For A. planirostris, other studies conducted in urban environments from Brazil neither found a high asymmetry (FIGUEIREDO et al., 2015). The present study shows the low degree of stress for this species in extensive livestock systems, only with statistical difference between the digits of females (Figure 2), but without differences in the individual wing traits for both males and females (Table 3). A. planirostris exhibits a great ecological plasticity using a variety of roost structures in sites with high availability of food (BREVIGLIERI and UIEDA, 2014). In this sense, fragments of tropical dry-forest may provide enough food source for developmental stability in this species.
On the other hand, females of A. lituratus showed for all the statistical means of wing traits, higher values compared with males (Table 2). The "Big Mother" hypothesis proposes that larger females have greater reproductive success, because they can birth larger offspring and bring a greater amount of resources to them (RALLS, 1976). Previously, STEVENS et al. (2013) demonstrated the existence of this phenomenon using wing traits of A. lituratus from 15 sites in eastern Paraguay and five sites in north-eastern Argentina. This study highlighted that larger wing traits are useful for better flight performance in females to forage resources, carrying babies, and compensate a higher body weight (STEVENS et al., 2013). The results presented here support the "Big Mother" hypothesis for A. lituratus in terms of wing traits.
Final considerations. The asymmetry analysis with multiple traits provides better understanding of the influence of stress (ST-AMOUR et al., 2010; LEUNG et al., 2000; LEARY and ALLENDORF, 1989). In this study, detailed analyzes of 11 wing traits were conducted (i.e. metacarpals and phalanges), but also general analyzes using three main structures of the wings were made (i.e. III digit, IV digit, V digit).

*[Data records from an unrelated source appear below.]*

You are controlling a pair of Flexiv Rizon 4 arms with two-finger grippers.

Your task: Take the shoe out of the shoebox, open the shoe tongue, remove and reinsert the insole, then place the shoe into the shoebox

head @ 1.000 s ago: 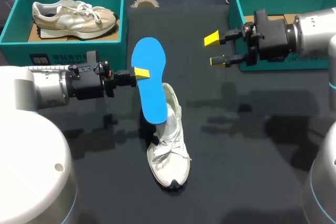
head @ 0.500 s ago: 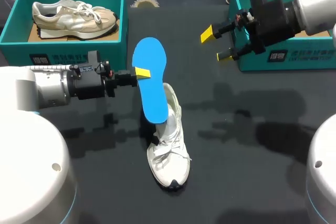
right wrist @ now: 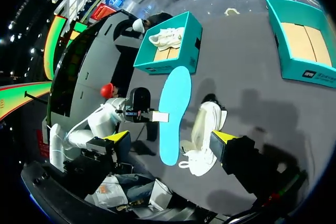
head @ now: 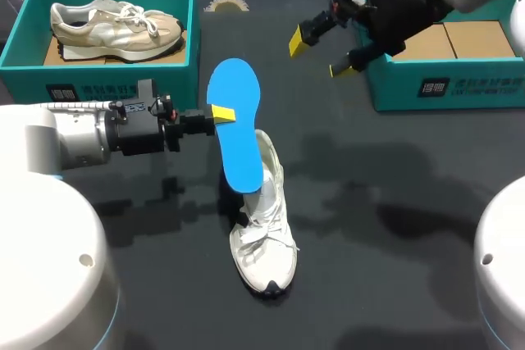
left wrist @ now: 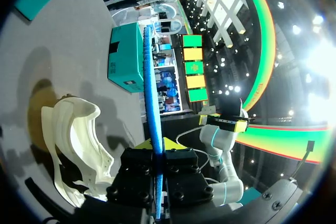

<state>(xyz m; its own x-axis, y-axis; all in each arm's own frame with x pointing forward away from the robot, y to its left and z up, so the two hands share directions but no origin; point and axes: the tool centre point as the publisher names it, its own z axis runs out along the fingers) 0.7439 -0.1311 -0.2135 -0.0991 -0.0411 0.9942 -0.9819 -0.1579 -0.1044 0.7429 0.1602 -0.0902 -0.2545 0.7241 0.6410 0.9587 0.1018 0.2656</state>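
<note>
**Operator:** Which step is in hand now?

**Helper:** You are at the insole step, I think. The white shoe point(head: 264, 235) lies on the table, out of any box, with its toe nearest to you. Just behind its heel, your left gripper point(head: 221, 114) pinches the blue insole point(head: 234, 133) by the edges and holds it upright over the shoe's opening. I cannot tell whether its lower end touches the shoe.

**Operator:** And the next move?

**Helper:** You probably need to feed the insole back in, toe end first. The shoe is light and may slide, so you may want your right gripper point(head: 324, 53) to steady it. That gripper hangs in the air, far behind the shoe and to its right, jaws spread and empty.

**Operator:** What do you count?

**Helper:** One insole. Two shoes: the white one and a beige shoe point(head: 115, 26). Two shoeboxes: the empty right shoebox point(head: 447, 88) far right of the white shoe, and the left shoebox point(head: 98, 78), far left of it, holding the beige one.
</note>
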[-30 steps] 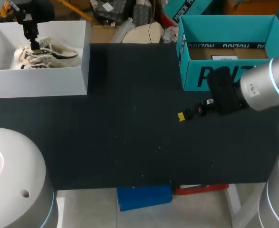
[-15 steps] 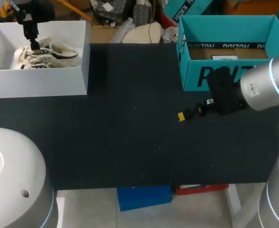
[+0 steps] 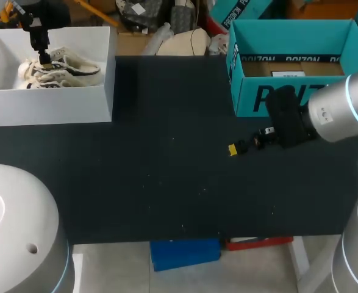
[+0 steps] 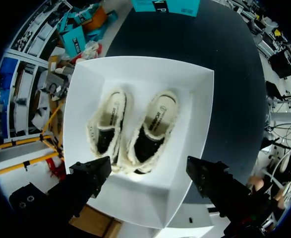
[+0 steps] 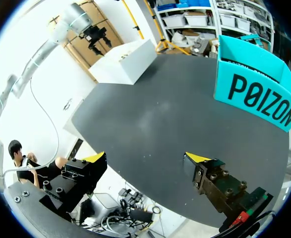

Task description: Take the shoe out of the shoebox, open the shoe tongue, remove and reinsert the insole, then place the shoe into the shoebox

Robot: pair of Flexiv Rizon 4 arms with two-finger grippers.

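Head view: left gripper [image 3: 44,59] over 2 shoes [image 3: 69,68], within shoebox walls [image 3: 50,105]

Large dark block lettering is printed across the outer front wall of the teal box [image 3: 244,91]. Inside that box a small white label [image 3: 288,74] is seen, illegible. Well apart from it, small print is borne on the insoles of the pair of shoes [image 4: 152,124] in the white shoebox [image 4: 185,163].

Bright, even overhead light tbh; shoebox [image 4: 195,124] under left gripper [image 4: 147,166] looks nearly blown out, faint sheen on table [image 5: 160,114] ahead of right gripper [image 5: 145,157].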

One of the limitations of the present study is the low sample size, which can affect the detection of normality deviations (BENÍTEZ and PARRA, 2011; GRAHAM et al., 2010). However, this issue depends mainly on the specimens available in biological collections (CASTILLO-FIGUEROA, in press;PYKE and EHRLICH, 2010), being outside the researcher's control. It is important to increase the number of specimens in museum collections for address, robustly, different ecological questions using more samples. This study shows the relevance of biological collections in the contribution of key data, which can be useful to parse out the effect of landscape transformation on the ecological responses of species (CASTILLO-FIGUEROA, in press).
In conclusion, wing traits of these bat species did not show a considerably asymmetry in tropical dry-forest fragments immersed in extensive livestock systems of Cordoba department. The results of this work suggest a low degree of stress for the three bat species, and highlight that livestock systems do not severely affect them due to their high tolerance to habitat perturbation. Nevertheless, this study did not distinguish the type of management of extensive livestock system. It would be important to compare silvopastoral management with conventional management to know, with more detail, if someone of them provides better conditions for bat species. Finally, it would be important to consider bat species of other guilds and with a high habitat specificity, because in the present study only frugivorous and common species were considered.